■ **WHAT IS NEEDED**: Take the entries below and reproduce exactly the portion that begins at the line containing "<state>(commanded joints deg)" and ends at the line containing "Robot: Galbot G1", keeping both ends, dropping pictures, and adding nothing else.

___ PROVIDED INFORMATION

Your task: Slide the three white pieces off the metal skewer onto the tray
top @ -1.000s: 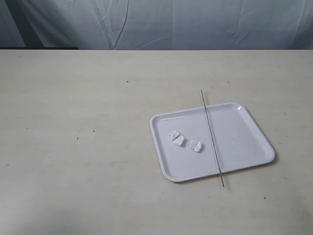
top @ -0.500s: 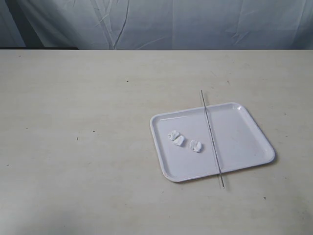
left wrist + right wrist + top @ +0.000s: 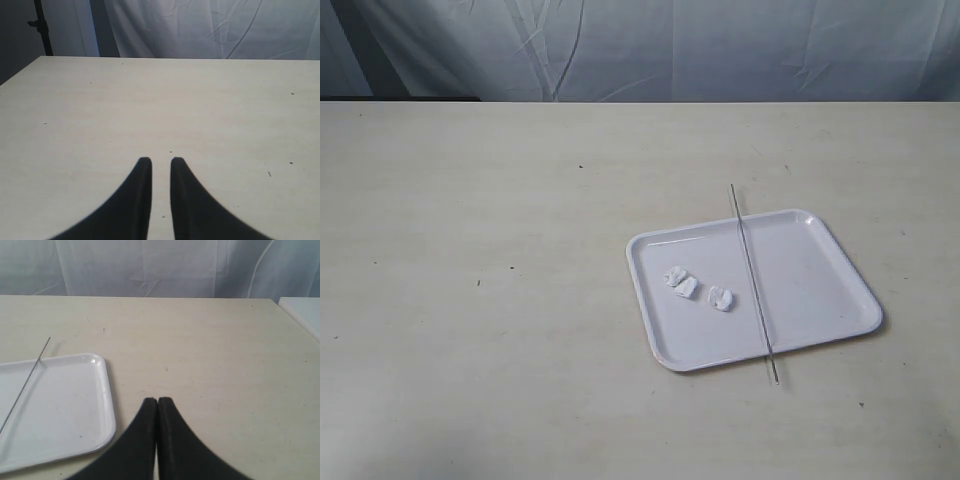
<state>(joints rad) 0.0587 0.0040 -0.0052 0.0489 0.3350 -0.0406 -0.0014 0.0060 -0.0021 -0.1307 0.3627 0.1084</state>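
On the glossy white tray (image 3: 810,290), soft white lumps (image 3: 681,283) lie beside the bare metal skewer (image 3: 754,284), so job looks done; left hand (image 3: 160,161) ajar, right hand (image 3: 158,401) clenched

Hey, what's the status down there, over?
Left gripper slightly open, empty; right gripper shut, empty. White pieces off the skewer, lying on the tray. Nothing in the way.

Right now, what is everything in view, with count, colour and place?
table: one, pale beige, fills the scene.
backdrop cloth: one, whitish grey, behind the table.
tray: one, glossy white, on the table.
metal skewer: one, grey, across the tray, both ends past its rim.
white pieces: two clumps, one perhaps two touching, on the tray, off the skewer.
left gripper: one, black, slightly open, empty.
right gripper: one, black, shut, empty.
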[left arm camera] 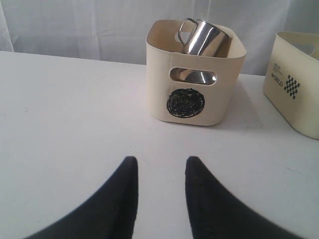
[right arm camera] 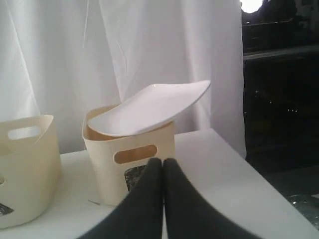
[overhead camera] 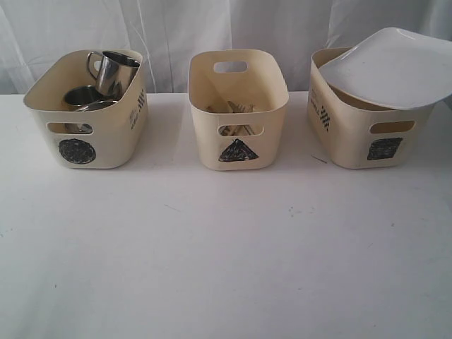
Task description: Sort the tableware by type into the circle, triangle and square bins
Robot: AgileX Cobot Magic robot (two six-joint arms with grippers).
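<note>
1. Along the table's (overhead camera: 226, 247) far edge stand three tubs: the circle bin (overhead camera: 106, 145) toward the left corner, the triangle bin (overhead camera: 205, 92) mid-edge, and the square bin (overhead camera: 339, 134) toward the right corner.
2. One steel mug (overhead camera: 116, 70) leans on other steelware in the circle bin, and wooden chopsticks (overhead camera: 236, 108) sit in the triangle bin.
3. The white plate (overhead camera: 392, 67) lies tilted across the square bin's rim, probably because it is too wide to drop inside.
4. The left gripper (left arm camera: 161, 162) has its fingers partly apart and empty. The right gripper (right arm camera: 162, 162) has its fingers pressed together on nothing, so the sorting looks finished.
</note>
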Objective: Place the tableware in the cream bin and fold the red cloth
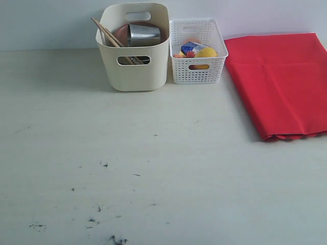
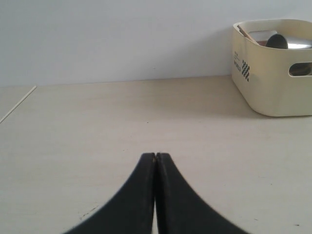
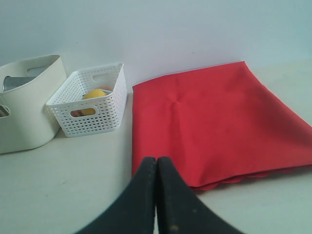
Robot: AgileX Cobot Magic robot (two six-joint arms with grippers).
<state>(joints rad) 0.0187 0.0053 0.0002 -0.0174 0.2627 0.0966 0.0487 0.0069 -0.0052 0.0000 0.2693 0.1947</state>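
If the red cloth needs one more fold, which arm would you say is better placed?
Right, probably: the cloth lies just ahead of the shut right gripper; the left gripper faces only table and the bin.

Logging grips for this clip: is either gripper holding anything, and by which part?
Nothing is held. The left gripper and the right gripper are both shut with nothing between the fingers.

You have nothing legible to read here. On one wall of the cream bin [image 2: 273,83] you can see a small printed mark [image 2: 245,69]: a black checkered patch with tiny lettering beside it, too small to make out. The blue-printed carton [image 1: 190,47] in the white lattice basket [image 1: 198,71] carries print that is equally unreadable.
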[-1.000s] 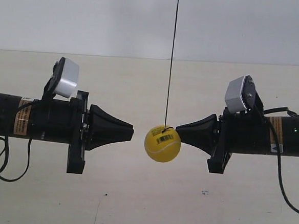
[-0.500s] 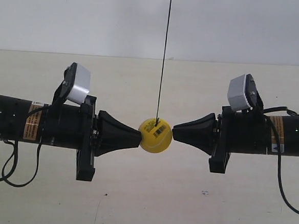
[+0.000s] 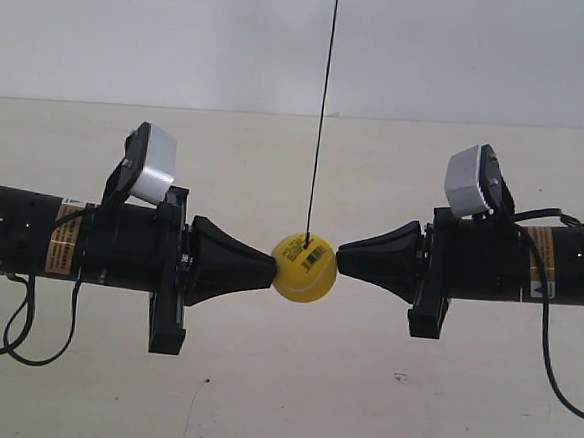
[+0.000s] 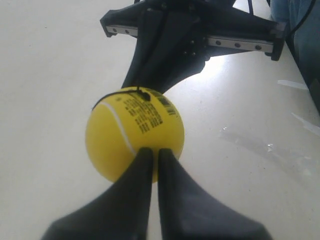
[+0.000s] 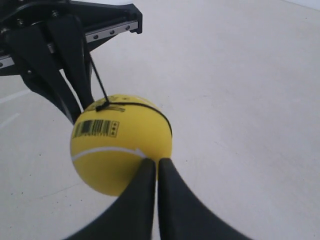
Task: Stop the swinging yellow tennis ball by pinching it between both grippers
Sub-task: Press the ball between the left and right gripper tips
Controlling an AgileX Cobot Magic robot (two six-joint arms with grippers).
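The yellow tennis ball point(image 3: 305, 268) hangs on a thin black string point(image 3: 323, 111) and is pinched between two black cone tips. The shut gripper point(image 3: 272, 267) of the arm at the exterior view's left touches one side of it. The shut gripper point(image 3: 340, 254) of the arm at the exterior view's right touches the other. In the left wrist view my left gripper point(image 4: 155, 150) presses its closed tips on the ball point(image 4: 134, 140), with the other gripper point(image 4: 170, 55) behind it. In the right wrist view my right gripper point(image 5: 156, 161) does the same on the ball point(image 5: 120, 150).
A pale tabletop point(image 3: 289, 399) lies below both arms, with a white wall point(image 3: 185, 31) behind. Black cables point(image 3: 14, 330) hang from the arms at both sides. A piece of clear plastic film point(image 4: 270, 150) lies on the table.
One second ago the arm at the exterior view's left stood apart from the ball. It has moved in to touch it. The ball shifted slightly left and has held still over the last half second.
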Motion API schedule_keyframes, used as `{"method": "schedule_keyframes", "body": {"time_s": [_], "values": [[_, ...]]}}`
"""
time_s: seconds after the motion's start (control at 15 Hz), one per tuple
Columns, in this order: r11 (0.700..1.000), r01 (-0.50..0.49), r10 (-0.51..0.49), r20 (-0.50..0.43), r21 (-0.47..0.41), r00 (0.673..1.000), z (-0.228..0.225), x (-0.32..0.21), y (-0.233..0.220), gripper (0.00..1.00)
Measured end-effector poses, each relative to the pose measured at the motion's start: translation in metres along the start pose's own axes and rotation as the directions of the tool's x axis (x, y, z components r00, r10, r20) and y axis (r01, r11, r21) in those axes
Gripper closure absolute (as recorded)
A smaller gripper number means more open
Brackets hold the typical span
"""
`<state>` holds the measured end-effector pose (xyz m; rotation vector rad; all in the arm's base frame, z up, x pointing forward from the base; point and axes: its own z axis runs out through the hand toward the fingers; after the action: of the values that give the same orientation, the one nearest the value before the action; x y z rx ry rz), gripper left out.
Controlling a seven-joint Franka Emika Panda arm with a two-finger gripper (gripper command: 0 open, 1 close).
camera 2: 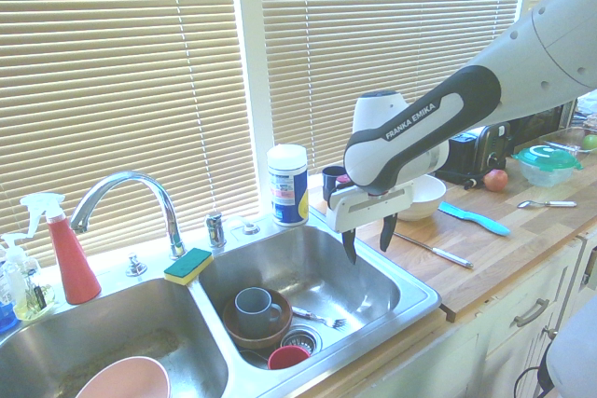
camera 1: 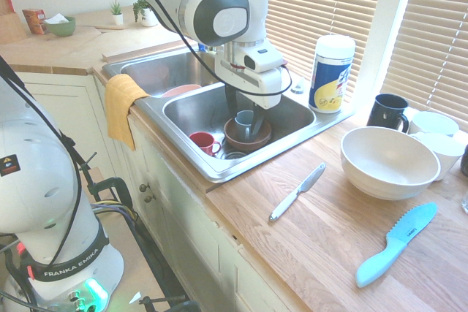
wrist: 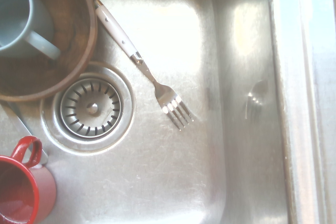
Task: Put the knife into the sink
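The slim silver knife (camera 1: 297,192) (camera 2: 436,251) lies flat on the wooden counter beside the sink, apart from everything else. The stainless double-basin sink (camera 1: 212,169) (camera 2: 373,277) (wrist: 173,177) holds dishes in the basin nearest the knife. My gripper (camera 1: 245,118) (camera 2: 367,241) hangs over that basin, fingers pointing down, open and empty. It is well away from the knife, above the basin's side closest to the counter. The wrist view looks straight down at the basin floor, and the knife is out of that picture.
In the basin sit a brown bowl (camera 1: 247,135) holding a grey mug (camera 2: 254,306), a red cup (camera 1: 202,142), a fork (wrist: 157,85) and the drain (wrist: 90,108). On the counter are a white bowl (camera 1: 389,161), a light-blue plastic knife (camera 1: 397,243), a wipes canister (camera 1: 330,73) and a dark mug (camera 1: 387,112).
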<state>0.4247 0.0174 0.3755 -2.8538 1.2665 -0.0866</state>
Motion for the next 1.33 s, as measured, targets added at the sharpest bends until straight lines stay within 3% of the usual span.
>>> {"method": "schedule_keyframes", "body": {"time_s": [0.4,0.8,1.07,1.33], "values": [[0.997,0.083,-0.083,-0.019,-0.002,0.996,-0.017,0.015,0.021,0.00],[0.963,0.269,-0.269,-0.028,-0.005,0.963,-0.036,0.048,0.115,0.00],[0.961,0.276,-0.276,-0.004,-0.021,0.961,-0.020,0.056,0.165,0.00],[0.966,0.256,-0.257,-0.023,-0.027,0.966,-0.006,0.065,0.188,0.00]]}}
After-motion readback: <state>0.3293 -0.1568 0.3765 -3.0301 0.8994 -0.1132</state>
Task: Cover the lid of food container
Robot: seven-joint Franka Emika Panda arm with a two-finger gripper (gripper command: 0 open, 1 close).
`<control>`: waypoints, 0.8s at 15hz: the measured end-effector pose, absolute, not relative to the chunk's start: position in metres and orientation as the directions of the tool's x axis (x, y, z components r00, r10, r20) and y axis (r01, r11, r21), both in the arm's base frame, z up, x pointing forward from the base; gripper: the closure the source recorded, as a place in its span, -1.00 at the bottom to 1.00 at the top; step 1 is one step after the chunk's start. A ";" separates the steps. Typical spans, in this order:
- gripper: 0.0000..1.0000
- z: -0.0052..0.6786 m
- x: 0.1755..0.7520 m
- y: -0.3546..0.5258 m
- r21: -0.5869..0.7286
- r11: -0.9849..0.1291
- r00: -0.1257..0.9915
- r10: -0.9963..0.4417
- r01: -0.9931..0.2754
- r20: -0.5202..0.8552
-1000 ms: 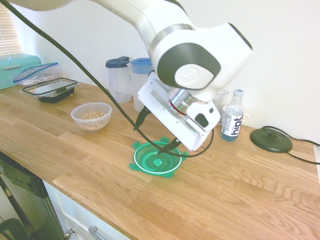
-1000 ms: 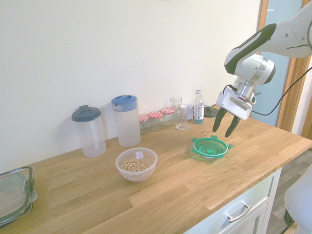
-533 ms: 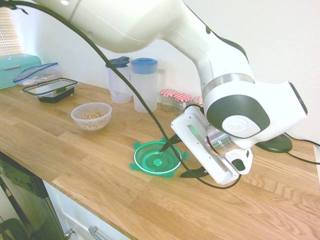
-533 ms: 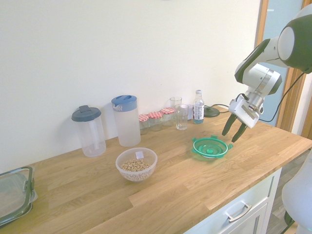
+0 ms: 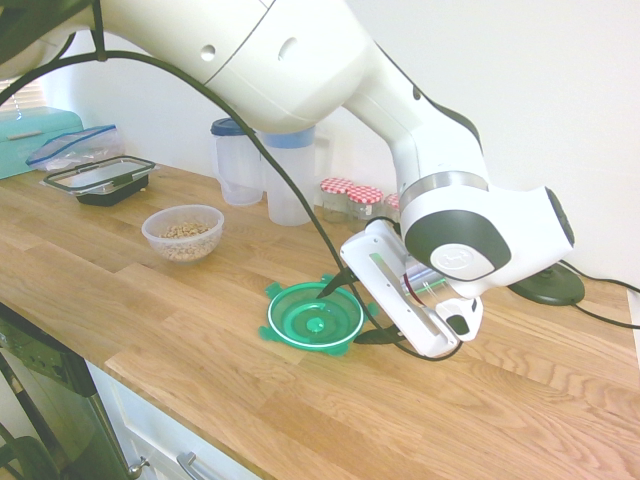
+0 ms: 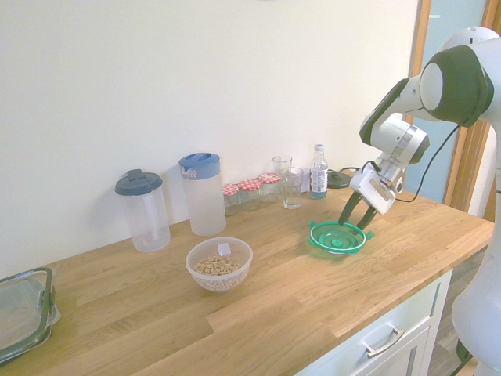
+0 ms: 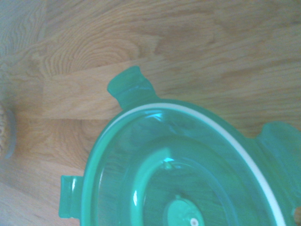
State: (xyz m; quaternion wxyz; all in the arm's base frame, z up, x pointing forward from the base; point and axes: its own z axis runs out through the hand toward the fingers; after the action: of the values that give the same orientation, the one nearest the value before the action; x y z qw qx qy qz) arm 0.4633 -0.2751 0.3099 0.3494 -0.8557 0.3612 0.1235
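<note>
The lid (image 5: pixel 315 320) is round, translucent green with clip tabs and a white ring, and lies upside down on the wooden counter (image 5: pixel 520 400). My gripper (image 5: pixel 355 311) is open and tilted, its two dark fingers straddling the lid's rim on the side away from the food container. In the second exterior view the gripper (image 6: pixel 356 219) sits low over the lid (image 6: pixel 337 236). The wrist view is filled by the lid (image 7: pixel 178 174) from close by. The food container (image 5: pixel 183 232), a small clear bowl of beige grains, stands apart to the left, also seen as the bowl (image 6: pixel 219 264).
Two tall clear jugs (image 6: pixel 203 194) stand by the wall with red-capped jars (image 5: pixel 350 198), a glass (image 6: pixel 291 188) and a water bottle (image 6: pixel 318 172). A rectangular black-rimmed container (image 5: pixel 100 180) sits far left. A black round base (image 5: pixel 548 285) lies behind the arm.
The gripper has swung down from beside and above the lid to the lid's rim, staying open. The lid and the bowl have not moved.
</note>
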 end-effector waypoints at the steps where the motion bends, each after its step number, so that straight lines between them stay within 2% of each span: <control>1: 1.00 0.309 0.464 -0.273 -0.510 -0.495 0.710 -0.527 -0.703 -0.467; 12: 1.00 0.297 0.459 -0.273 -0.509 -0.469 0.692 -0.521 -0.722 -0.500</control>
State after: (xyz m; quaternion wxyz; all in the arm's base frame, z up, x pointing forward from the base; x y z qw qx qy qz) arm 0.4585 -0.2733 0.2966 0.3612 -0.8458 0.3673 0.1389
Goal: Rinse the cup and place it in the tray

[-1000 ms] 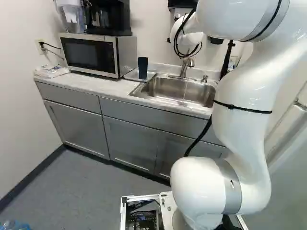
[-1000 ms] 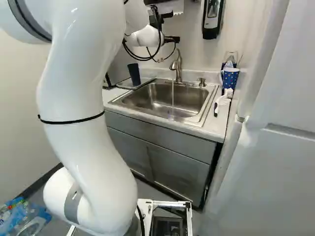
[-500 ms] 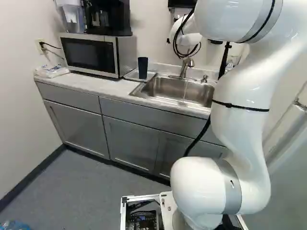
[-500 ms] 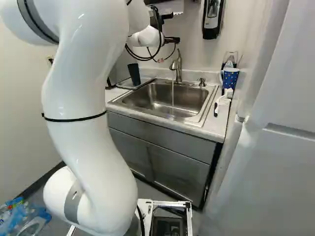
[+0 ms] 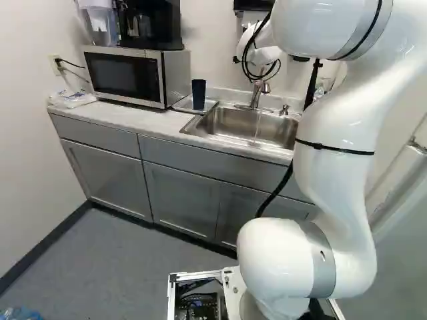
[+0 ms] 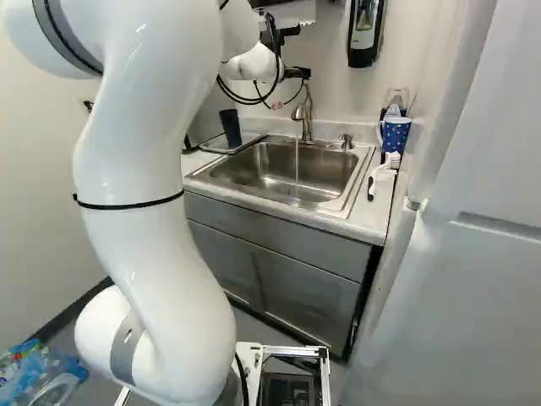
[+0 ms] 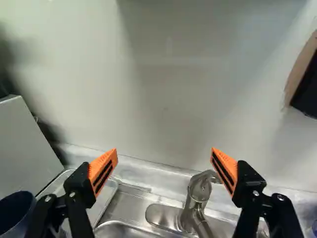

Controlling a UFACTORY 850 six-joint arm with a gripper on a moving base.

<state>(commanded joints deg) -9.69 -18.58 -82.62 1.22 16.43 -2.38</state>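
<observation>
The cup (image 6: 230, 128) is set upright in the tray (image 7: 103, 197), probably rinsed. Nothing is held by the claw (image 7: 164, 151), 2 fingers spread wide. Water (image 6: 297, 161) is being run; the tap (image 7: 197, 193) is perhaps left to be shut.

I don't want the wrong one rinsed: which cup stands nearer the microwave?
The plain, dark one, left of the sink by the microwave. The patterned blue mug stands across the sink and has a handle.

free room lies between the spread fingers (image 7: 103, 171) of the gripper (image 6: 303, 52); wall (image 7: 163, 99) ahead, faucet (image 7: 198, 192) below, cup (image 7: 16, 213) and microwave (image 7: 25, 148) to its left hinder passage.
</observation>
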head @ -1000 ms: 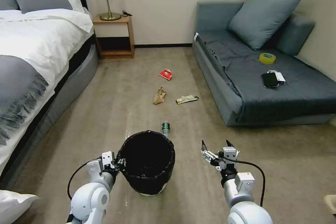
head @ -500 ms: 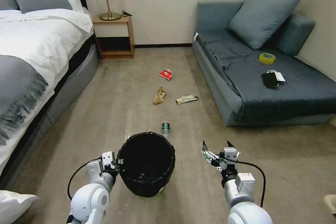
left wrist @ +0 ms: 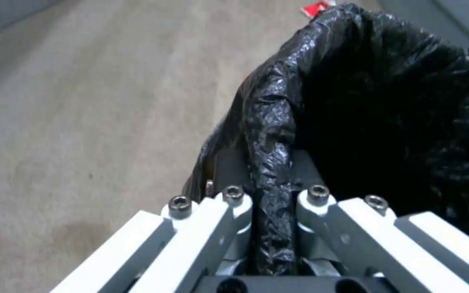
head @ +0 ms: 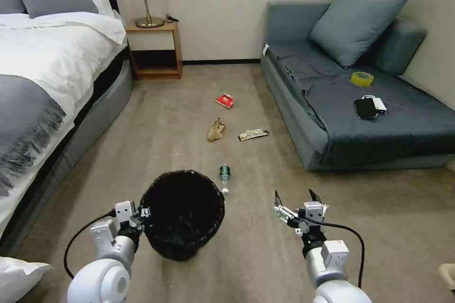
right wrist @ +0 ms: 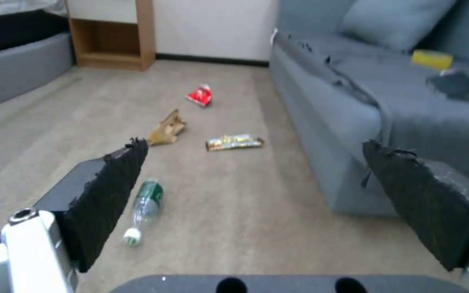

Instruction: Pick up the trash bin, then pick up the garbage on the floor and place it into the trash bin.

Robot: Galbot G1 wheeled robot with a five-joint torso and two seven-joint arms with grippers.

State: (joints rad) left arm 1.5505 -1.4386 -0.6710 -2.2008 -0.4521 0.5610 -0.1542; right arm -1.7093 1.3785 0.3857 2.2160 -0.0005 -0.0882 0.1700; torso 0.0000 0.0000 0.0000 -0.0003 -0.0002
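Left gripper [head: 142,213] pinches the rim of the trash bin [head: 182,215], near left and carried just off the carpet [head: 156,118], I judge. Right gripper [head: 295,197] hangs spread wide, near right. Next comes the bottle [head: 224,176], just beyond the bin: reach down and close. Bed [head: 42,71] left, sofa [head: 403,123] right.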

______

■ **EXERCISE RESULT**:
<state>(commanded joints deg) -9.69 -18.58 -82.62 1.22 16.43 -2.38</state>
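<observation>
The cup (image 6: 230, 128) is set upright in the tray (image 7: 103, 197), probably rinsed. Nothing is held by the claw (image 7: 164, 151), 2 fingers spread wide. Water (image 6: 297, 161) is being run; the tap (image 7: 197, 193) is perhaps left to be shut.

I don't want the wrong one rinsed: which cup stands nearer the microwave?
The plain, dark one, left of the sink by the microwave. The patterned blue mug stands across the sink and has a handle.

free room lies between the spread fingers (image 7: 103, 171) of the gripper (image 6: 303, 52); wall (image 7: 163, 99) ahead, faucet (image 7: 198, 192) below, cup (image 7: 16, 213) and microwave (image 7: 25, 148) to its left hinder passage.
</observation>
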head @ -1000 ms: 
head @ -500 ms: 
left wrist @ +0 ms: 
head @ +0 ms: 
right wrist @ +0 ms: 

Instruction: Pick up the trash bin, then pick up the garbage on the floor and place it into the trash bin.

Robot: Galbot G1 wheeled robot with a five-joint torso and two seven-joint arms with grippers.

With that, the answer is complete.